• [Instructions to follow]: The entries are to be output word for word, with the pictures omitted.

• [Records provided]:
################

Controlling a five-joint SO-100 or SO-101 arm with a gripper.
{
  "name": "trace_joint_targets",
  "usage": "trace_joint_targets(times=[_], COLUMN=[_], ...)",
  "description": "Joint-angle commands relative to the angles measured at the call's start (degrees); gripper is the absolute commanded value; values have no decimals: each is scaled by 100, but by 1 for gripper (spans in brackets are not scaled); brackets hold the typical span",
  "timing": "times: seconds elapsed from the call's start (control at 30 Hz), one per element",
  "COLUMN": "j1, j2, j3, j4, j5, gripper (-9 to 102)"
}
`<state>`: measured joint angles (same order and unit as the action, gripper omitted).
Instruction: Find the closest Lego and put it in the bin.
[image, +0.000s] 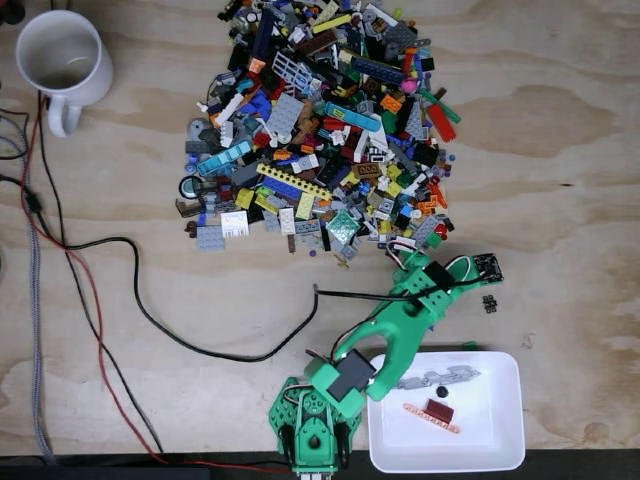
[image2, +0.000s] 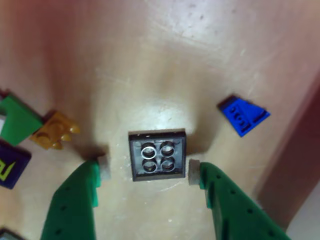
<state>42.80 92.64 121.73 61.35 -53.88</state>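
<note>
In the wrist view a black square Lego plate (image2: 157, 154) with four studs lies flat on the wooden table. My gripper (image2: 147, 170) is open, with one green finger on each side of the plate and neither pad touching it. In the fixed view my green arm (image: 405, 315) reaches from the front edge to the near rim of the Lego pile (image: 320, 120), and its wrist hides the fingers. The white bin (image: 500, 455) stands at the front right beside the arm's base and holds a few pieces.
A blue wedge piece (image2: 243, 115) lies right of the plate; gold (image2: 55, 131) and green (image2: 17, 120) pieces lie to its left. A small black piece (image: 489, 303) sits apart near the wrist. A white mug (image: 62, 55) stands far left. Cables (image: 150, 320) cross the left table.
</note>
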Motion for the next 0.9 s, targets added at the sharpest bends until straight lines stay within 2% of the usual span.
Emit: trace_joint_targets(times=[0.0,0.27,0.6,0.73,0.87], j1=[79,-26,-1125,-1345,-1090], j2=[202,-88,-352,-325,-53], j3=[35,246,176,-44,-457], j4=[-237,-650,-765,-545,9], j5=[-79,-114,343,466,369], gripper=[21,20,19,19,20])
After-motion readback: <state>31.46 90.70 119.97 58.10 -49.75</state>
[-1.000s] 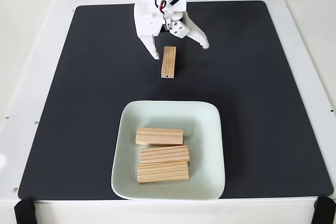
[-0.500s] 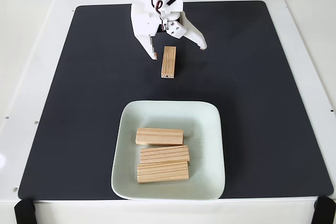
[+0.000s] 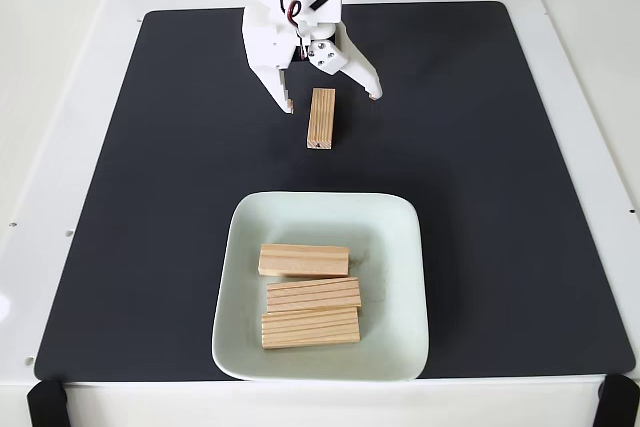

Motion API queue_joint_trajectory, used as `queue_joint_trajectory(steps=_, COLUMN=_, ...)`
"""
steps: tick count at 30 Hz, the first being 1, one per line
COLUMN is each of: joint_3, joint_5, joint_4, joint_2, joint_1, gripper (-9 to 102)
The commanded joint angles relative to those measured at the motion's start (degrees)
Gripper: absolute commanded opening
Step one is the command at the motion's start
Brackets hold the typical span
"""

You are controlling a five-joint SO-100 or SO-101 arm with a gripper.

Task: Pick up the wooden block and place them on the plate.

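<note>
a white worktop (image 3: pixel 60 147) carries a black mat (image 3: pixel 170 197). the white end effector (image 3: pixel 330 102) hangs near the mat's far edge, jaws spread wide, holding nothing. one wooden block (image 3: pixel 321 118) lies on the mat just below them, lengthwise. three more blocks (image 3: pixel 305 293) lie side by side in the mint-green plate (image 3: pixel 400 277) near the mat's front edge.

Bright, even light from above fills the fixed view. The white table (image 3: pixel 585 67) looks slightly washed out along its edges. Shadows on the black mat (image 3: pixel 180 197) are faint and short. Focus is sharp throughout, without blur or visible edge distortion.
</note>
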Motion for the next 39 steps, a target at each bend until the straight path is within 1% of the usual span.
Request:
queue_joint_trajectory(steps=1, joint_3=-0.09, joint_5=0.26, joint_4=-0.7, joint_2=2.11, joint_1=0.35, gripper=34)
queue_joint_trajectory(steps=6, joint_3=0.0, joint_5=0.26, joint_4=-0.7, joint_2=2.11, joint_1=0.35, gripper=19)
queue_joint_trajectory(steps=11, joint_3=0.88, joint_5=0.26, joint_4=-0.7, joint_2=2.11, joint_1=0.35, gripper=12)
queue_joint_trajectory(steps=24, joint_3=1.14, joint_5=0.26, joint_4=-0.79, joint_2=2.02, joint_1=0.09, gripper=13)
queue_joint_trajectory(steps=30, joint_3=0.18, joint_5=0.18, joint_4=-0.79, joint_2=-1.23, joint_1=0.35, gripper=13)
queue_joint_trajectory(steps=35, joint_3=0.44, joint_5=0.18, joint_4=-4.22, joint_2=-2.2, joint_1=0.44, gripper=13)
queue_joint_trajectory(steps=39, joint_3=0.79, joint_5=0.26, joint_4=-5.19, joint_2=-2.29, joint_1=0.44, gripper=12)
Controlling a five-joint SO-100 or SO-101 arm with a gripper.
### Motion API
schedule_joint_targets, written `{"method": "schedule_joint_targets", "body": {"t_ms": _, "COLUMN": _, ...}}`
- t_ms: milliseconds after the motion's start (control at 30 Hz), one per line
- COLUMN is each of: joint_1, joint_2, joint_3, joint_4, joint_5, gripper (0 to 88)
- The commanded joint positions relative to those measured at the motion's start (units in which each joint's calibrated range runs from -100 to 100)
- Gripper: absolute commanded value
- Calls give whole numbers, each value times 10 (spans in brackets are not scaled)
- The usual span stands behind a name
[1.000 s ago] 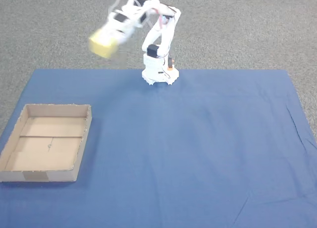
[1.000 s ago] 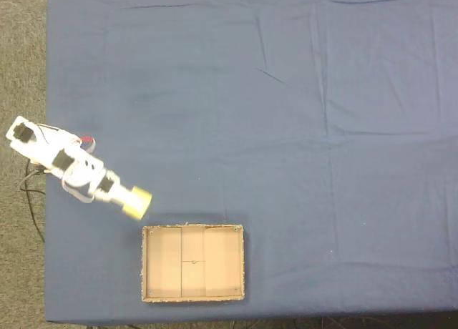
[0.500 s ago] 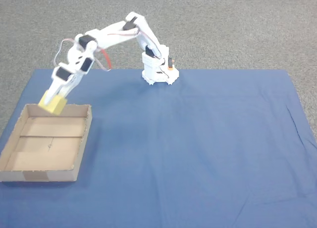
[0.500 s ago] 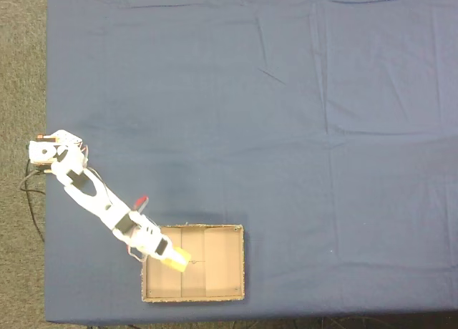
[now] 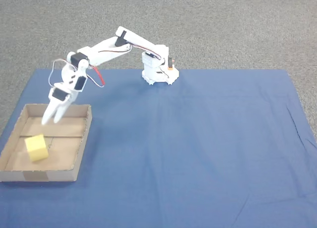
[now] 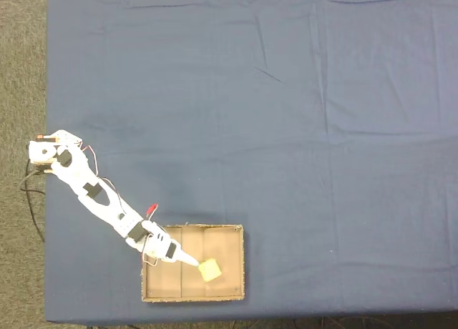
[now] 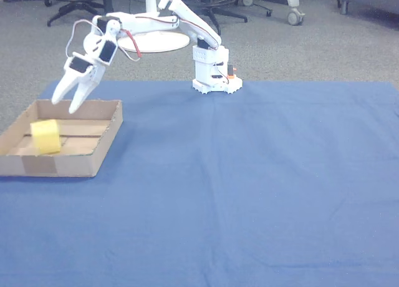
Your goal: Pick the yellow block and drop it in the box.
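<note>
Your gripper (image 7: 65, 104) hangs over the back edge of the box (image 5: 81, 151), fingers spread in a clear V with nothing between them. The side-on view shows the two pointed white fingertips (image 7: 57, 98) apart, above the far wall. In the top-down fixed view the gripper (image 6: 187, 260) reaches in over the box's (image 6: 240, 264) left part, its tip just short of the yellow block (image 6: 209, 270).

The yellow block (image 5: 36, 148) sits inside the box, free of the gripper. In the front fixed view it lies toward the near left part of the floor, tilted rather than square to the walls. In the side-on view the block (image 7: 45, 136) rises a little above the box's (image 7: 68, 165) low near wall.

The box is a shallow brown cardboard tray with a seam across its floor and a paler tape patch on its near wall. It sits near the left front corner of the blue cloth (image 5: 198, 148), its left wall close to the cloth's edge. The cloth is matte, with soft creases, and you have wide open room across its middle and right side. Grey carpet (image 5: 237, 25) surrounds it.

The arm (image 5: 106, 47) is white plastic with black motors and red wiring looping beside the wrist; its base (image 5: 158, 72) stands at the cloth's far edge.
</note>
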Motion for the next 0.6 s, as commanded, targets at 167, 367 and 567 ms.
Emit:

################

• [Completed exercise]:
Controlling a five-joint SO-100 or SO-101 arm with a gripper.
{
  "name": "trace_joint_targets",
  "usage": "trace_joint_targets(times=[_], COLUMN=[_], ...)",
  "description": "Joint-angle commands relative to the angles measured at the call's start (degrees); gripper is the absolute commanded value; values have no decimals: each is scaled by 100, but by 1 for gripper (spans in brackets are not scaled); brackets hold the typical span",
  "timing": "times: seconds elapsed from the call's start (control at 30 Hz), one per element",
  "COLUMN": "j1, j2, j3, j4, j5, gripper (-9 to 102)"
}
`<state>`: measured joint angles (same order and unit as the action, gripper omitted).
Instruction: Find the closest Lego and put it in the bin.
[image, +0.000s] 
[image2, +0.000s] 
<state>42.80 92.64 121.73 61.35 -53.88</state>
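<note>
In the wrist view a black square Lego plate (image2: 157, 154) with four studs lies flat on the wooden table. My gripper (image2: 147, 170) is open, with one green finger on each side of the plate and neither pad touching it. In the fixed view my green arm (image: 405, 315) reaches from the front edge to the near rim of the Lego pile (image: 320, 120), and its wrist hides the fingers. The white bin (image: 500, 455) stands at the front right beside the arm's base and holds a few pieces.
A blue wedge piece (image2: 243, 115) lies right of the plate; gold (image2: 55, 131) and green (image2: 17, 120) pieces lie to its left. A small black piece (image: 489, 303) sits apart near the wrist. A white mug (image: 62, 55) stands far left. Cables (image: 150, 320) cross the left table.
</note>
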Motion for the next 0.9 s, targets added at the sharpest bends until straight lines stay within 2% of the usual span.
Emit: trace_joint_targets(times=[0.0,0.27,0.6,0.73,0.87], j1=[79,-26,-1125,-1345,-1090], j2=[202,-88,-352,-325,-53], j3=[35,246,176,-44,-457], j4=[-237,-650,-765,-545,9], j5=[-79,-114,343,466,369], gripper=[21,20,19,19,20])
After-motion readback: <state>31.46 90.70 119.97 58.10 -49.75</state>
[-1.000s] 
[-0.500s] 
[+0.000s] 

Motion API queue_joint_trajectory, used as `queue_joint_trajectory(steps=_, COLUMN=_, ...)`
"""
steps: tick count at 30 Hz, the first being 1, one per line
COLUMN is each of: joint_3, joint_5, joint_4, joint_2, joint_1, gripper (-9 to 102)
The commanded joint angles relative to those measured at the motion's start (degrees)
Gripper: absolute commanded opening
Step one is the command at the motion's start
Brackets hold the typical span
"""

You are controlling a five-joint SO-100 or SO-101 arm with a gripper.

Task: Pick up the wooden block and place them on the plate.

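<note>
a white worktop (image 3: pixel 60 147) carries a black mat (image 3: pixel 170 197). the white end effector (image 3: pixel 330 102) hangs near the mat's far edge, jaws spread wide, holding nothing. one wooden block (image 3: pixel 321 118) lies on the mat just below them, lengthwise. three more blocks (image 3: pixel 305 293) lie side by side in the mint-green plate (image 3: pixel 400 277) near the mat's front edge.

Bright, even light from above fills the fixed view. The white table (image 3: pixel 585 67) looks slightly washed out along its edges. Shadows on the black mat (image 3: pixel 180 197) are faint and short. Focus is sharp throughout, without blur or visible edge distortion.
</note>
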Motion for the next 39 steps, a target at each bend until the straight path is within 1% of the usual span.
Request:
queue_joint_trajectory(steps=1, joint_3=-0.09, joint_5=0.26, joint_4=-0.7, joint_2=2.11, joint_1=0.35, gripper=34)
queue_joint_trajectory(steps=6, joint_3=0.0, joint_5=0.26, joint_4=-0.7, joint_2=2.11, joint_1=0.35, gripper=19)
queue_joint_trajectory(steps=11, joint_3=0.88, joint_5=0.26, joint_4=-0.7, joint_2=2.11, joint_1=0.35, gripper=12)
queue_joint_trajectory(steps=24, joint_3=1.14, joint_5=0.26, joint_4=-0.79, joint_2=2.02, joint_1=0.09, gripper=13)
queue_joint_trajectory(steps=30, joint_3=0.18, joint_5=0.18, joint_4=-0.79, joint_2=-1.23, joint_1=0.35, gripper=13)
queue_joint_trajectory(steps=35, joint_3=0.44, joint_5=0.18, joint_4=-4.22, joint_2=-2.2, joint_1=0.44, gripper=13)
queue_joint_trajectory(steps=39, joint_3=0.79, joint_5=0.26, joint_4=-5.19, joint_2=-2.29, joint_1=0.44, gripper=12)
Controlling a five-joint SO-100 or SO-101 arm with a gripper.
### Motion API
schedule_joint_targets, written `{"method": "schedule_joint_targets", "body": {"t_ms": _, "COLUMN": _, ...}}`
- t_ms: milliseconds after the motion's start (control at 30 Hz), one per line
- COLUMN is each of: joint_1, joint_2, joint_3, joint_4, joint_5, gripper (0 to 88)
- The commanded joint positions relative to those measured at the motion's start (units in which each joint's calibrated range runs from -100 to 100)
- Gripper: absolute commanded value
- Calls give whole numbers, each value times 10 (spans in brackets are not scaled)
- The usual span stands behind a name
[1.000 s ago] 
[1.000 s ago] 
[0.500 s ago] 
[0.500 s ago] 
[now] 
[now] 
[now] 
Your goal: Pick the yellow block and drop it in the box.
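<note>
Your gripper (image 7: 65, 104) hangs over the back edge of the box (image 5: 81, 151), fingers spread in a clear V with nothing between them. The side-on view shows the two pointed white fingertips (image 7: 57, 98) apart, above the far wall. In the top-down fixed view the gripper (image 6: 187, 260) reaches in over the box's (image 6: 240, 264) left part, its tip just short of the yellow block (image 6: 209, 270).

The yellow block (image 5: 36, 148) sits inside the box, free of the gripper. In the front fixed view it lies toward the near left part of the floor, tilted rather than square to the walls. In the side-on view the block (image 7: 45, 136) rises a little above the box's (image 7: 68, 165) low near wall.

The box is a shallow brown cardboard tray with a seam across its floor and a paler tape patch on its near wall. It sits near the left front corner of the blue cloth (image 5: 198, 148), its left wall close to the cloth's edge. The cloth is matte, with soft creases, and you have wide open room across its middle and right side. Grey carpet (image 5: 237, 25) surrounds it.

The arm (image 5: 106, 47) is white plastic with black motors and red wiring looping beside the wrist; its base (image 5: 158, 72) stands at the cloth's far edge.
</note>
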Motion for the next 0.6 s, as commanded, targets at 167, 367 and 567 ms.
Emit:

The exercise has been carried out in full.